First, the defending insurer relied upon an exclusion for claims for "[b]odily injury, property damage, advertising injury, or personal injury except arising out of a negligent act, error or omission in the rendering or failure to render 'professional services.'" It argued that there was no coverage for breach of contract claims because those claims are not "formally pleaded in negligence." The court rejected this argument, noting that, although there is case law to the contrary, the "better-reasoned decisions ... look to the nature of the act the insured is alleged to have committed, i.e., intentional or unintentional, rather than to the form of action pleaded to determine whether coverage and/or a duty to defend exists." As such, unless there is "no doubt" that the alleged breach was intentional, the duty to defend was triggered. Additionally, the court noted that, under Virginia law, the underlying allegations could be pled only as a tort, not as a breach of contract.
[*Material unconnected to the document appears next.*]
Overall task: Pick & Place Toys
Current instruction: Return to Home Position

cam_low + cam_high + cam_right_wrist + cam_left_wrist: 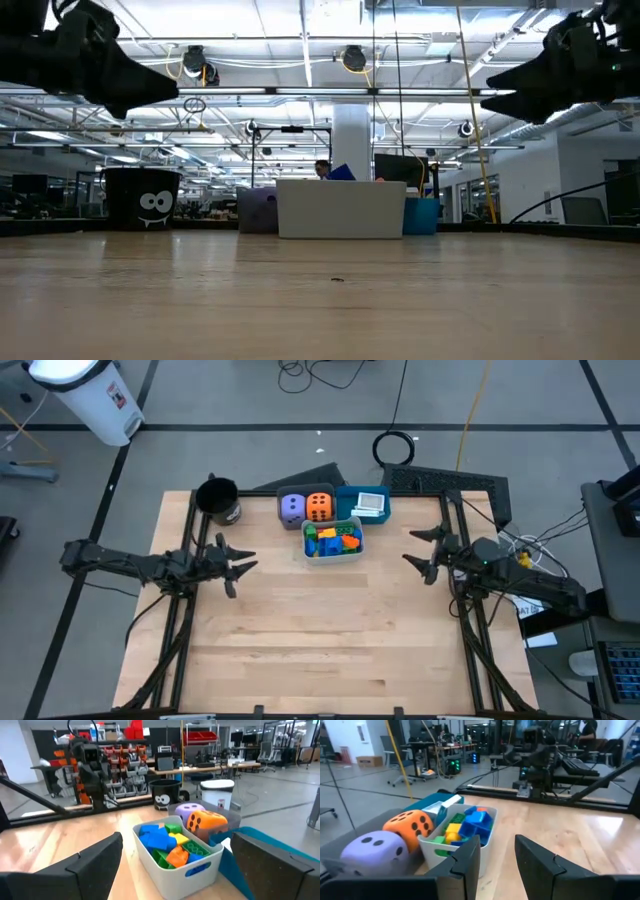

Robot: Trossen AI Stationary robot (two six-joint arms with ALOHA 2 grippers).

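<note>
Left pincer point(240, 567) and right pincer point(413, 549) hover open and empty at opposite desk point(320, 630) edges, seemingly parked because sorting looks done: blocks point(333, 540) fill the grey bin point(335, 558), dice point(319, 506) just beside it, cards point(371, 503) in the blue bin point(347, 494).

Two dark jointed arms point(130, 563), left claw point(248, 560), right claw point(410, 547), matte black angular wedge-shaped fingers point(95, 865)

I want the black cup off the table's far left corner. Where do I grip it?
Likely the rim of the black cup, from straight above with the left end effector, one finger inside, one outside the wall. It stands upright, mouth open, apart from the bins, so the top is free.
</note>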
As such, if the court focused on the form of the pleading, instead of the conduct, the company would not receive the benefit of professional liability coverage, which serves to "protect [the policyholder] from its own failures." Applying these principles, the court held that the exclusion did not bar coverage because the underlying complaint did not specifically allege intentional conduct.
The court then considered the defending insurer's argument that the exclusion for "any claim resulting from estimates or probable contract costs being exceeded . . . or breach of contract as respects any agreement to perform work for a specified fee" barred coverage. The court noted that, while the maintenance contract set an hourly fee for the work to be performed under the maintenance contract as well as a maximum total fee, the policy did not define the term "agreement to perform work for a specified fee." It then held the exclusion applied only to contracts that called for payment of a fixed amount rather than an amount that was subject to a maximum cap, as was the case with the underlying maintenance contract. Accordingly, the court concluded that the exclusion did not apply to the underlying litigation.
Last, the court held that the exclusion for "any claim arising out of the ownership, rental, leasing, maintenance, operation, use or repair of any real or personal property, including damage to property owned, occupied or used by or rented or leased to an insured" did not apply. The court noted that "[a]t first blush" the exclusion would eliminate all coverage under the professional liability portion of the policy, as the company's work consisted entirely of installation and maintenance of fire suppression systems, which are real property. As such, the court determined that "some limiting construction" of the exclusion was required and held that the exclusion could not apply to the enumerated activities listed in the professional services schedule. Because the underlying complaint implicated some of these activities, the court determined that the exclusion was inapplicable.